→ YOUR ASSIGNMENT
Using the material below, copy every line where "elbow" appears.

....

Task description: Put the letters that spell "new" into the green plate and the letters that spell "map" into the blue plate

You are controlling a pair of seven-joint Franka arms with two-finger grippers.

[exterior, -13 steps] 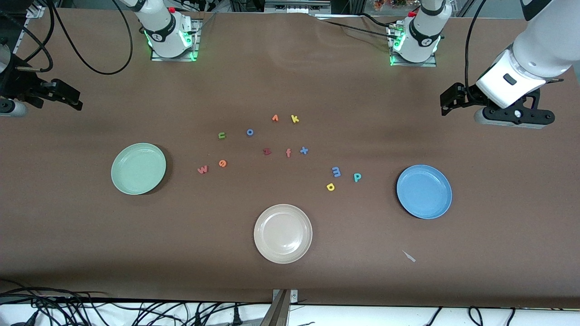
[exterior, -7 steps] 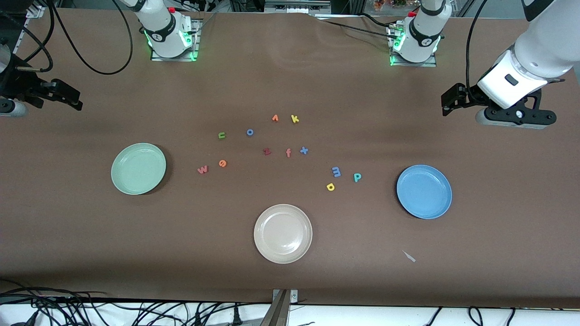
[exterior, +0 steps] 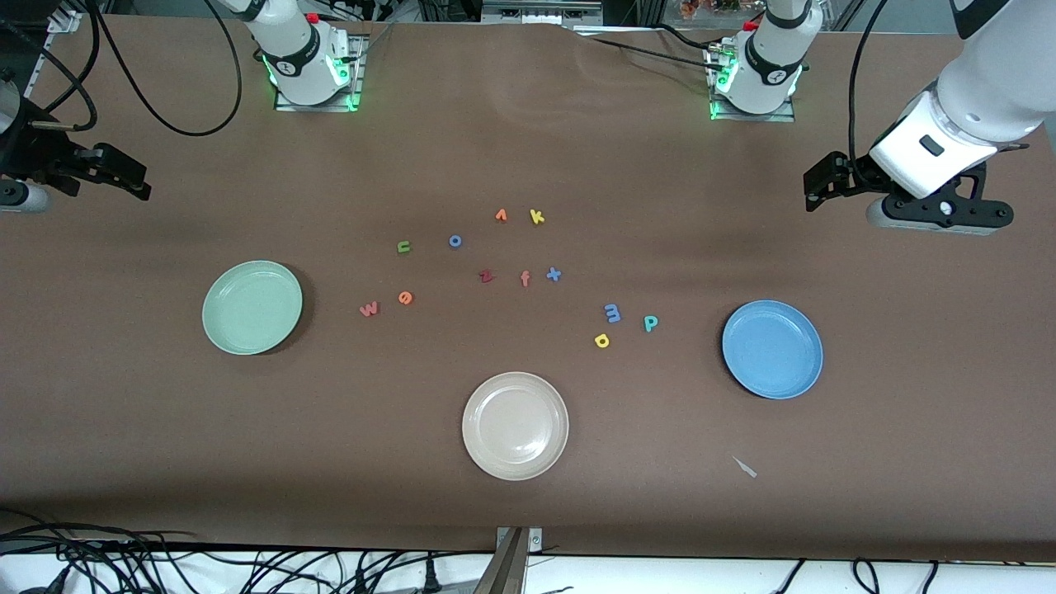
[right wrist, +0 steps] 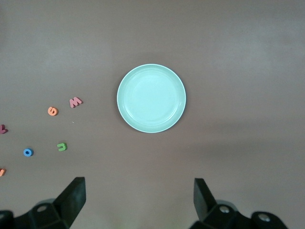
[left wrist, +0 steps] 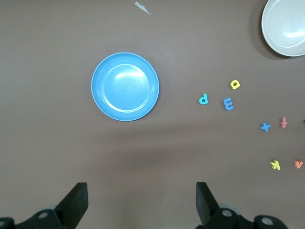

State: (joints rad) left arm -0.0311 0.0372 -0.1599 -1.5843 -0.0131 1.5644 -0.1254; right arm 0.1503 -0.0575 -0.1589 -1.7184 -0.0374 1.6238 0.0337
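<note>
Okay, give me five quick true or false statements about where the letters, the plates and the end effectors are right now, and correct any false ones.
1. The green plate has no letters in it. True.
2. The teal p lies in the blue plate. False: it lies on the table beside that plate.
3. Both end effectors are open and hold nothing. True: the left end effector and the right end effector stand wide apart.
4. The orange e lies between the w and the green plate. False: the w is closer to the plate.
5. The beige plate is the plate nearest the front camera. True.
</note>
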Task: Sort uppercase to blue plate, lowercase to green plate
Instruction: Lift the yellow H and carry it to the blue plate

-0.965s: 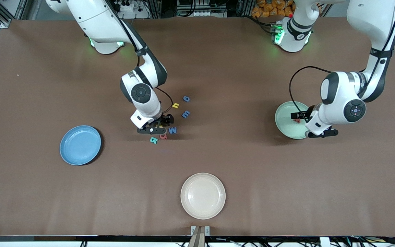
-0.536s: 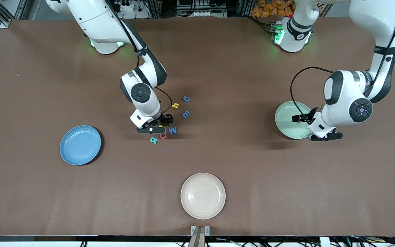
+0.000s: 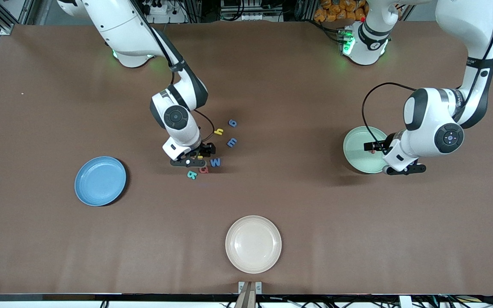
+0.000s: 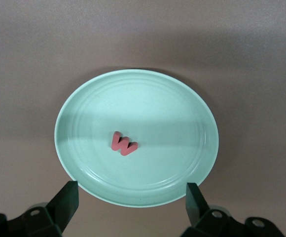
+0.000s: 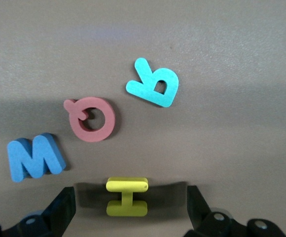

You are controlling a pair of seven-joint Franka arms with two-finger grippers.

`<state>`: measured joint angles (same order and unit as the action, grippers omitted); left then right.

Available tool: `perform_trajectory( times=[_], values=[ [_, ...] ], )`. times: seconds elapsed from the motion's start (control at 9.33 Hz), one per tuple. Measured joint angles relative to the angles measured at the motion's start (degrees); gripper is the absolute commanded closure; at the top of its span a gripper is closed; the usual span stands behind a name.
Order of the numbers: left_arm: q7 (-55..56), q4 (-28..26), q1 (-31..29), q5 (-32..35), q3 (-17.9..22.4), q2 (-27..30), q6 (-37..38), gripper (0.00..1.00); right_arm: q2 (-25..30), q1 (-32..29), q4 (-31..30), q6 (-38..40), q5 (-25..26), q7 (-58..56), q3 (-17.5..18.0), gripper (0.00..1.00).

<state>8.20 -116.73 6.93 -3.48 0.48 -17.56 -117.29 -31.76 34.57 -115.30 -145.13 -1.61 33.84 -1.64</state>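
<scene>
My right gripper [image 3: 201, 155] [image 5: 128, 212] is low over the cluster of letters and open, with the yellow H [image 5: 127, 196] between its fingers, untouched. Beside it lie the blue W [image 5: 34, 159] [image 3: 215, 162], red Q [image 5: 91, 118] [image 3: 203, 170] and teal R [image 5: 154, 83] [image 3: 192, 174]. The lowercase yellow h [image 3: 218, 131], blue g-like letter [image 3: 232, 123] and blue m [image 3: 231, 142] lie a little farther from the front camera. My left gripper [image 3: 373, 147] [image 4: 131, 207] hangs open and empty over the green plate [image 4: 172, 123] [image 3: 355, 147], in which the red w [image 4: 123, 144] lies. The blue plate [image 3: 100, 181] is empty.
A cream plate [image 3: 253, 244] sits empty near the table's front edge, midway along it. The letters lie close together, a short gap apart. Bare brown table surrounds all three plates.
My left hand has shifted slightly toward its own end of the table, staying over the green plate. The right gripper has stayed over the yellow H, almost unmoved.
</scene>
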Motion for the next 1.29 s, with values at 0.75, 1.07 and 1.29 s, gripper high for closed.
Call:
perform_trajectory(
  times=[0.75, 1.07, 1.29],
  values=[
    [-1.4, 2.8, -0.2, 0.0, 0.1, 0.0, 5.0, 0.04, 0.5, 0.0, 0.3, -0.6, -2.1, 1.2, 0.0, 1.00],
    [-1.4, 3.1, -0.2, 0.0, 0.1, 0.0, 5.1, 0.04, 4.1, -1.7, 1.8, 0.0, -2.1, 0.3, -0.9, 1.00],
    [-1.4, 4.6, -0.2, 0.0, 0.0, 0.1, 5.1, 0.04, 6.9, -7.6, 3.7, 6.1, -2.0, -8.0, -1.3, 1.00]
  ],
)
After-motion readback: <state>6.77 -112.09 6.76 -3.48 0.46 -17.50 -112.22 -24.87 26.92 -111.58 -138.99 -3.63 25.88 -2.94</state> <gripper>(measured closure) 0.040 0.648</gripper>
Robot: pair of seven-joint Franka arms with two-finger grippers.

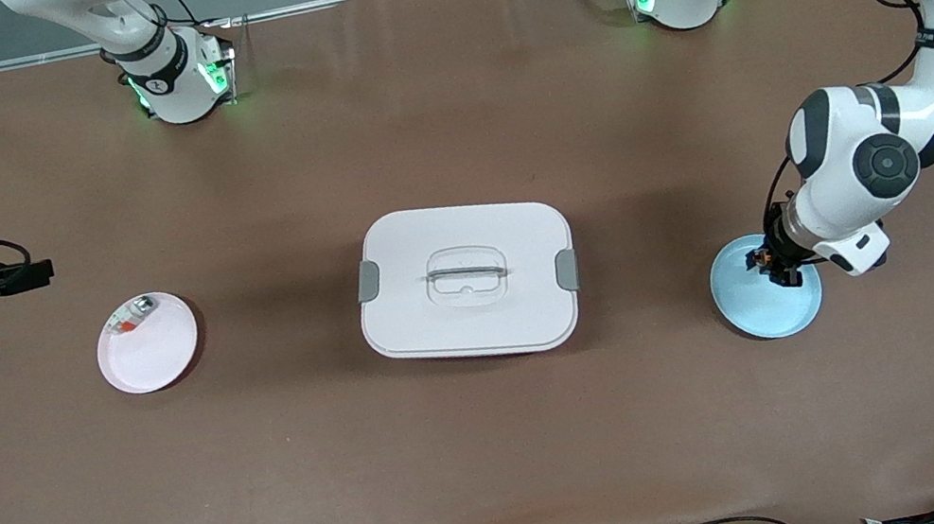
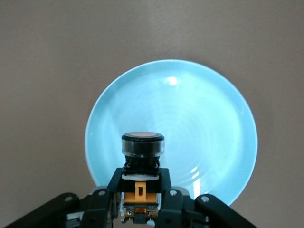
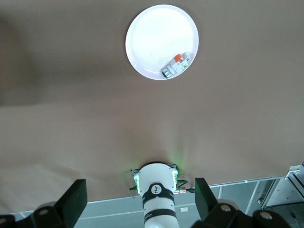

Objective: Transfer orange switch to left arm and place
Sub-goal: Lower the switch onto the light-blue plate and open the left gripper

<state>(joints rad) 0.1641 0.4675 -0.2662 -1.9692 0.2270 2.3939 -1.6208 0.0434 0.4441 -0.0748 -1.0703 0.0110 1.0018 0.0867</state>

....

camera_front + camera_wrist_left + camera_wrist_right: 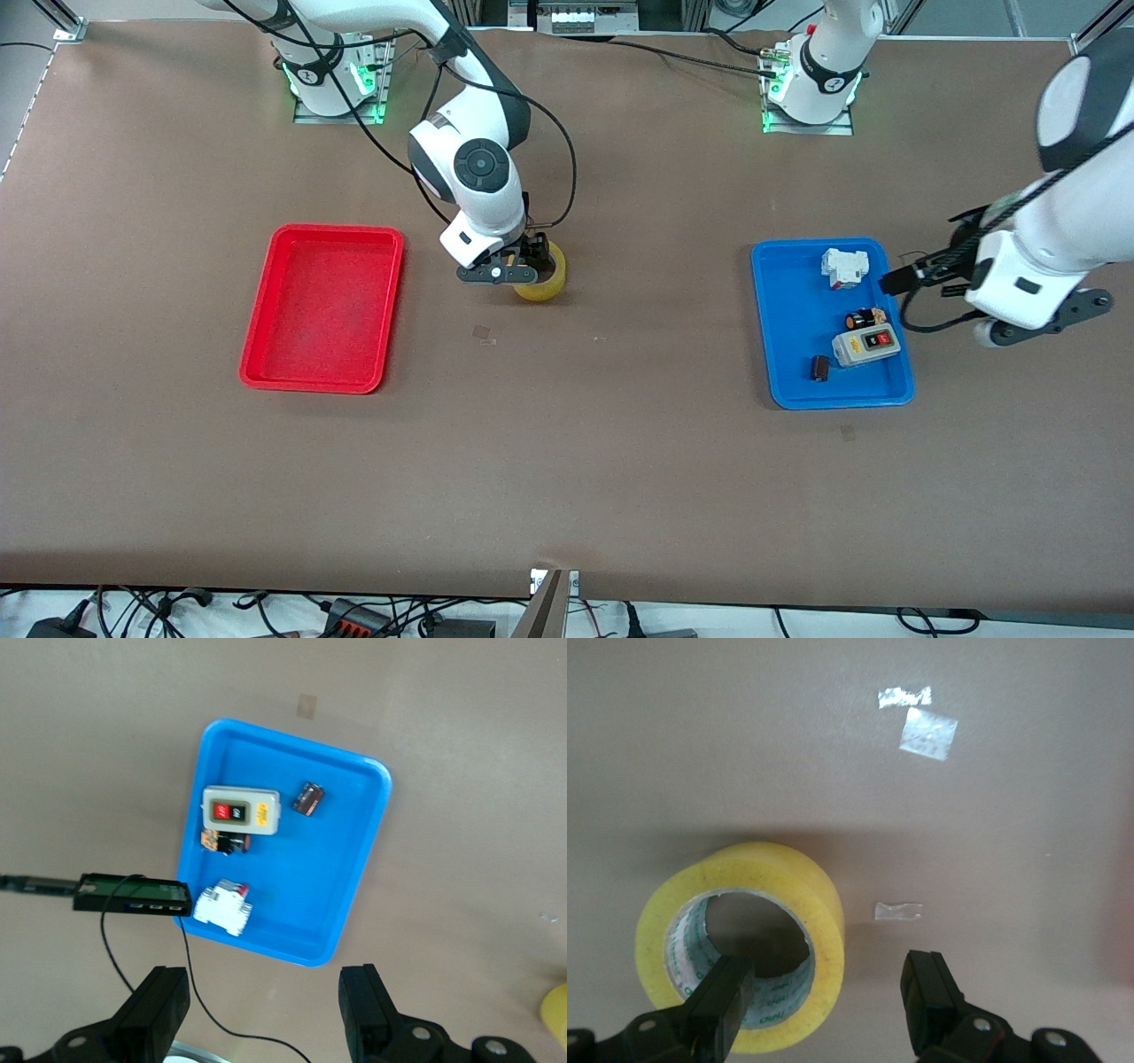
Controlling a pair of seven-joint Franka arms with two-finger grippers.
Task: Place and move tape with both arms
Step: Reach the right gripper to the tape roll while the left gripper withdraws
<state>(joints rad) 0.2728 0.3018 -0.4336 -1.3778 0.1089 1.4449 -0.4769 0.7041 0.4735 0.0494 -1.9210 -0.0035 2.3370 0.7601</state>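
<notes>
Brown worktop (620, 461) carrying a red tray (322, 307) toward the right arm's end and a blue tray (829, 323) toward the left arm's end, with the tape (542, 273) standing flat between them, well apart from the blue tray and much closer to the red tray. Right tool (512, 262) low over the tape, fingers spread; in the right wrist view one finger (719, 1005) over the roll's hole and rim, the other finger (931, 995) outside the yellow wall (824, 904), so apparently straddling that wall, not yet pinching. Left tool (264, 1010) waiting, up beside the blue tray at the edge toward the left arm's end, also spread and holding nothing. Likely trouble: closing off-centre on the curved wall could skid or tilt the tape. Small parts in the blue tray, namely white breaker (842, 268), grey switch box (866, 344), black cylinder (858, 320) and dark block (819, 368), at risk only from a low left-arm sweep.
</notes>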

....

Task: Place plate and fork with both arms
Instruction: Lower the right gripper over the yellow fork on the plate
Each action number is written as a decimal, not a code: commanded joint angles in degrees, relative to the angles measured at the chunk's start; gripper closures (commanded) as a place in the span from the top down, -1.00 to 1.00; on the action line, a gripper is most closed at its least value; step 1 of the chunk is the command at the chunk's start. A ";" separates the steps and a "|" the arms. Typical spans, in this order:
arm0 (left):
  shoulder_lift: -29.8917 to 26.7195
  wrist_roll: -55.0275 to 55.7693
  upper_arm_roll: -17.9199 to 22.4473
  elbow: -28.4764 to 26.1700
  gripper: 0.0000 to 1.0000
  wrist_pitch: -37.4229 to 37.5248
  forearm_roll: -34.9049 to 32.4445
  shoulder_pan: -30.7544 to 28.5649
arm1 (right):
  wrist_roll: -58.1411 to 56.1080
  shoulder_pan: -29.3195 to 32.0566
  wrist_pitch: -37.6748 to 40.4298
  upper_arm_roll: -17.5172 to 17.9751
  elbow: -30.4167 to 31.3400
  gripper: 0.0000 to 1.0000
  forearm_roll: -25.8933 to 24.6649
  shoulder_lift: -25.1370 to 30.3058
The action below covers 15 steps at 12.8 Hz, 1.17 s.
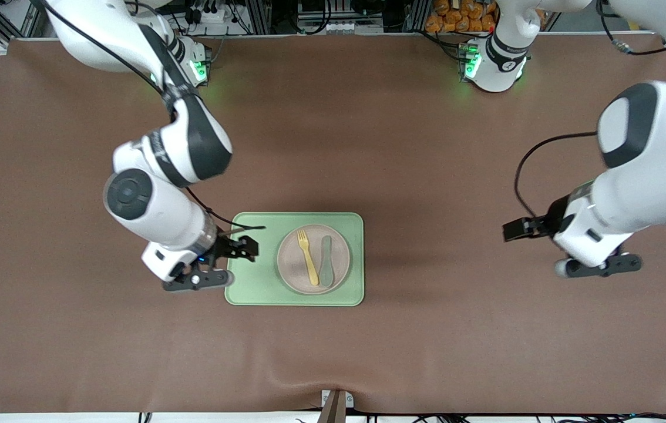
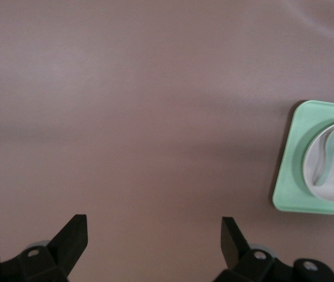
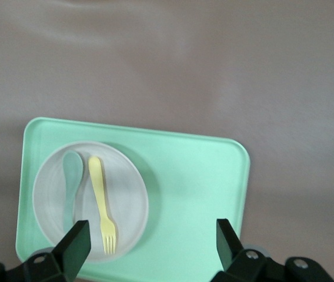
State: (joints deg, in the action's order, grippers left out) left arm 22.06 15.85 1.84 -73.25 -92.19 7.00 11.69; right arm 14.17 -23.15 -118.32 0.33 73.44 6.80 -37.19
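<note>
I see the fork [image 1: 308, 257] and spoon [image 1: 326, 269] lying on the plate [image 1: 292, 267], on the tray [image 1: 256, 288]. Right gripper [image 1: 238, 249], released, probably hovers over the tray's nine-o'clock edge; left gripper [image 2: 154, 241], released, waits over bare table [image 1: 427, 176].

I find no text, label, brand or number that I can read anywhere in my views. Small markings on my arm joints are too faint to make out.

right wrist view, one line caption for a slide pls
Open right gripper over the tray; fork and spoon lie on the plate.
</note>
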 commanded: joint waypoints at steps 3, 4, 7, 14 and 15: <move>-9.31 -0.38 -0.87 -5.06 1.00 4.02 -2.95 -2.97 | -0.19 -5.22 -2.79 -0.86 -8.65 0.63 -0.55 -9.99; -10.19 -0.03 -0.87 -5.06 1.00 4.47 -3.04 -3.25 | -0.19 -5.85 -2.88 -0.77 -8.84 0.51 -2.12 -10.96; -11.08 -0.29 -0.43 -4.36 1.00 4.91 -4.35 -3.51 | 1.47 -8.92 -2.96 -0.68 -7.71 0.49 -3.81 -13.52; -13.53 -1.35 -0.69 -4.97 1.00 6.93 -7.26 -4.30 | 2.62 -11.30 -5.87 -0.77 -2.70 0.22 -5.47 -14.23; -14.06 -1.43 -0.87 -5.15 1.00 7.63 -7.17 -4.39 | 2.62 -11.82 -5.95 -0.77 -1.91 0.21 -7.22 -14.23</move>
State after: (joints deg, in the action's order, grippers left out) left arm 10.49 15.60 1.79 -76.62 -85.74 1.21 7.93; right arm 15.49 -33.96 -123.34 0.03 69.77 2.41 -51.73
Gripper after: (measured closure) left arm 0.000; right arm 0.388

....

→ ANSWER BOX
  elbow: -28.4764 to 26.1700
  elbow: -30.4167 to 31.3400

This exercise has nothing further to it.